In this definition, "Library 2.o" does not indicate a new model of library services, but simply indicates that when we use the term we're talking specifically about how librarians can best respond to the impact that Web 2.0 technologies have had (and continue to have) on the communities that libraries participate in. He then describes a theoretical model for how we might discuss those impacts and translate them into opportunities for improved services.
If the library community were to accept Habib's definition of Library 2.0, then I think it could be a useful term -- but that's a big "if". The "n.nn" convention for numbering successive versions of software is pretty well entrenched; Habib's definition requires that we ignore that contextual history in this case and read "Library 2.0" not as a 2.0 version of Library, but merely as Library in relationship to Web 2.0. I'm doubtful that can actually be accomplished, but it's still the most coherent definition I've seen.

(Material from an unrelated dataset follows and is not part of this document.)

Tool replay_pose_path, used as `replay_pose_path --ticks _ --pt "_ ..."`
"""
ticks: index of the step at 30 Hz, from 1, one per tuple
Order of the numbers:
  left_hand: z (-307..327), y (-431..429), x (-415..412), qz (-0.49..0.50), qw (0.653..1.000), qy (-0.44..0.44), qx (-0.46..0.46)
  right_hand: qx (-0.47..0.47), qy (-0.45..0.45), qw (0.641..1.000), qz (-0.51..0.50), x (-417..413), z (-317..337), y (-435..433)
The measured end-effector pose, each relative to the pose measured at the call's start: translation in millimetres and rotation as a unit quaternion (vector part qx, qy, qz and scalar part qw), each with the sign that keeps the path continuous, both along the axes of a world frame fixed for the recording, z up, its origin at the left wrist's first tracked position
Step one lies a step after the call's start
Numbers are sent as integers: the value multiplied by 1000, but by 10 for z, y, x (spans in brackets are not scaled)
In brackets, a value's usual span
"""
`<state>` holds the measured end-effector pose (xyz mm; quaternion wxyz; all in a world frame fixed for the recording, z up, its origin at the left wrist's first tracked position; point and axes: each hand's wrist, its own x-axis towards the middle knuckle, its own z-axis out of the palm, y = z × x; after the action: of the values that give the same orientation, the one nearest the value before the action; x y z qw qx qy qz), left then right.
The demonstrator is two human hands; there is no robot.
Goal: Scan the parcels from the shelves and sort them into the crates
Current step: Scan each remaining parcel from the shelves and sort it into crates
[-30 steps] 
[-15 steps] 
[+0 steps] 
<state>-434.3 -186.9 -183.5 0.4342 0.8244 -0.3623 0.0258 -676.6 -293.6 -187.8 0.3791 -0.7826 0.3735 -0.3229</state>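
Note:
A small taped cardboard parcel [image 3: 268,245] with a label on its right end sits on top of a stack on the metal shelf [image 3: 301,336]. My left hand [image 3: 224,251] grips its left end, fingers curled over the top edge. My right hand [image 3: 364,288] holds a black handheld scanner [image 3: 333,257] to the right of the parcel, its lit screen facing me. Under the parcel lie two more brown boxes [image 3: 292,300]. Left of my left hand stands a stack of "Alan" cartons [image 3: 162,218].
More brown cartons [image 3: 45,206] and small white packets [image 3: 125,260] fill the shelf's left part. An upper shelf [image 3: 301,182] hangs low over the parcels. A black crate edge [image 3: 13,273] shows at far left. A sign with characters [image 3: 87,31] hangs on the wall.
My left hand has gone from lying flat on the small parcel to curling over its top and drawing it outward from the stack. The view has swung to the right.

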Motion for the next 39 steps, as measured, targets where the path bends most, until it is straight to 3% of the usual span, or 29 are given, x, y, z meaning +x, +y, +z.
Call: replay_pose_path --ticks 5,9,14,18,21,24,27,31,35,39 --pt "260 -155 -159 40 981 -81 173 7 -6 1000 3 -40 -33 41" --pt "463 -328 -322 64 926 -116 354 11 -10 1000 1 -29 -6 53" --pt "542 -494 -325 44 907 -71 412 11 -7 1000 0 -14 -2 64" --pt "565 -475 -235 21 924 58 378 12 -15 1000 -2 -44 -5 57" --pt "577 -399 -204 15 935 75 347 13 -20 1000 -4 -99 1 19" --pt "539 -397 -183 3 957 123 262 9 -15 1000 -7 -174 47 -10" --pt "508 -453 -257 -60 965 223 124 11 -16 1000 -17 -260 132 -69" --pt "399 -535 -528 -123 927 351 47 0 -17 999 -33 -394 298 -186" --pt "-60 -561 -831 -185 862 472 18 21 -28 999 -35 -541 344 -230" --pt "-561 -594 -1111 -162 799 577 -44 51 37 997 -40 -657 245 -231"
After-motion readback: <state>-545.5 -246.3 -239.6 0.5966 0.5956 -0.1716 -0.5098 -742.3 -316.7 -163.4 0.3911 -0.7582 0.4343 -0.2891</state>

At any rate, regardless of how one feels about the term, the paper is definitely worth reading. It's not very long (44 pages), it's well written, and it's full of provocative thinking. And if his definition did become the generally accepted understanding of the term, then I guess I'd be able to live with it.
I can actually deal with that definition, and if it was used in that way in the majority of liblogs, the term probably wouldn't irritate me to the extent it does.
I still want to abolish Librarian 2.0, however, which makes me feel like I'm a piece of software just out of beta.
Posted by: Amanda | December 05, 2006 at 06:32 PM
Glad you found this--if you hadn't posted about it, I would've commented that the one person chiefly responsible for getting so many of us all riled up isn't a librarian...
it's Tim O'Reilly.
That he and his came up with 'Web 2.0' in 2004, and that it took many of us until 2006 to get around to struggling with the awkward-at-best 'Library 2.0' idea in direct response to Web 2.0 is a bigger problem to me.
Though I commend those who coined it for sticking their necks out and challenging convention, I don't buy the concept of 'Library 2.0' either, mainly because it's such a mixed metaphor the onlineish versus face-to-faceish parts of which are hard to reconcile, but I do believe as I'll continue to say tirelessly that how our users behave online and what they expect there should motivate us to make things as consistent and easy as possible in a language they can understand and in a way in which they themselves can *participate* in ways we've never allowed them to do. If doing that complies with 'Web 2.0', then fine, we can be buzzword-compliant.
The main issue that I see among some of my colleagues these days is the idea that we start behaving less like traditional libraries with arcane controlled vocabularies and searching techniques that expect users to come to us and speak our language, and more like the rest of the Internet culture that we joined years ago but is eating so many of our lunches by making things easy and DIY, HYW (Do It Yourself, How You Want).
But that's a whole 'nother thread...
Posted by: S G | December 06, 2006 at 07:43 AM
Hello,
Library 2.0 and web 2.0 keeps my attention for the last year or so. I think this definition covers pretty much of the whole library 2.0 thing. Sometimes I have doubts about my L2 understandings and look it up again. At the moment I'm writing an article for our library magazine. Thanks for this good post!